После долгих размышлений я выбрал свою лучшую половину, испытав при этом забытую радость и облегчение. Два месяца я строго соблюдал свое решение. Но только два месяца! Постепенно меня начали снова терзать и увлекать сладострастные желания, словно Хайд пытался вырваться на волю. И я вновь составил и выпил свой магический напиток.
Во мне проснулся и забушевал адский дух. В экстазе злорадства я калечил и уродовал беспомощные тела моих жертв. И лишь когда я понимал, что мне грозит неизбежная гибель, я бежал от места своего преступления.

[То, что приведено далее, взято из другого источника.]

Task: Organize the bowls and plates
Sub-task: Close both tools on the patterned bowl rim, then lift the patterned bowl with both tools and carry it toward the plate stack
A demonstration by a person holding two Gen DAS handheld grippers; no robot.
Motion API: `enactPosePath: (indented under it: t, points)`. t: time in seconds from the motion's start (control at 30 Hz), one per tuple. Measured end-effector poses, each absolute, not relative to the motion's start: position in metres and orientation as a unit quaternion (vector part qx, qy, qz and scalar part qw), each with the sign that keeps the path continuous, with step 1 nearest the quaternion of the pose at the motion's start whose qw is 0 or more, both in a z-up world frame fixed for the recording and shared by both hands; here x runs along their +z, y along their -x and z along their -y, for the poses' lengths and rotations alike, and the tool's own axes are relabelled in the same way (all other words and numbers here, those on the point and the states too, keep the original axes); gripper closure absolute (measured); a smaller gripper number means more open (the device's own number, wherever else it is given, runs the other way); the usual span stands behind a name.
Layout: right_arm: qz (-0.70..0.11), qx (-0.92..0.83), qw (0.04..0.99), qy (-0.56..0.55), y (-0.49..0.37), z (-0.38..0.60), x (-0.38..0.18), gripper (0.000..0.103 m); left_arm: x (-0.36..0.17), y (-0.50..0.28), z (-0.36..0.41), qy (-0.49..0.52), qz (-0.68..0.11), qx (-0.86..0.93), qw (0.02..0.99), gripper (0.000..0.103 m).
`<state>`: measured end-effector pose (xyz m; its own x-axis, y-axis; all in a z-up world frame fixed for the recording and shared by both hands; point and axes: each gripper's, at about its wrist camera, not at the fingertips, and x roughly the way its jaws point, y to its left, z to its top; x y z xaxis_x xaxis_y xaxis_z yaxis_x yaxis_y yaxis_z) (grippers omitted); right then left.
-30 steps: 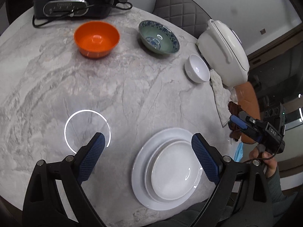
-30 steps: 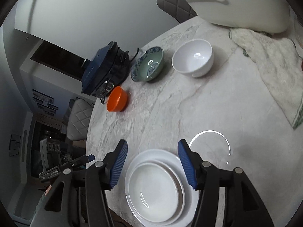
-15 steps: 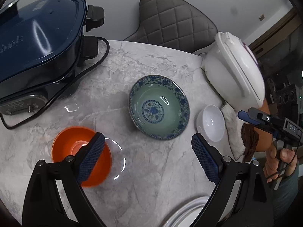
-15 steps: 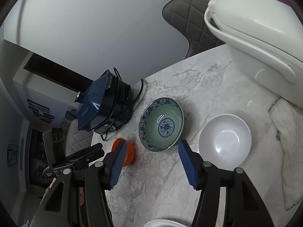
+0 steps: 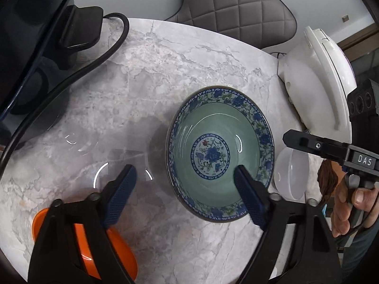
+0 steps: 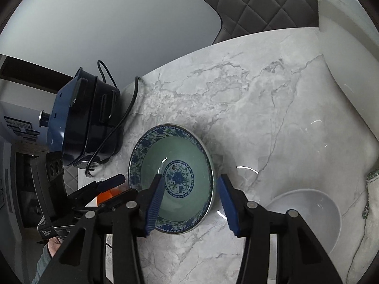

Я бросился в Сохо и для верности уничтожил бумаги, запертые в шкафах. Потом я разжег камин и бросил в огонь все, что могло навести на мой след. Как жадно выпил я свой настой, и вот уже Генри Джекил, проливая слезы раскаяния, упал на колени и простер руки к небесам. Все было решено окончательно. Я запер дверь в мастерскую и сломал ключ. Я погрузился в воспоминания, передо мной прошла вся моя жизнь. В памяти возникли дни чистого детства, когда я гулял, держась за отцовскую руку… И долгие годы самозабвенного труда на благо больных и страждущих.
Скоро я узнал, что Хайд был узнан, нашлись свидетели и его виновность доказана. Я обрадовался, что страх перед эшафотом станет мне надежной защитой, стоит Хайду лишь на мгновение выглянуть наружу.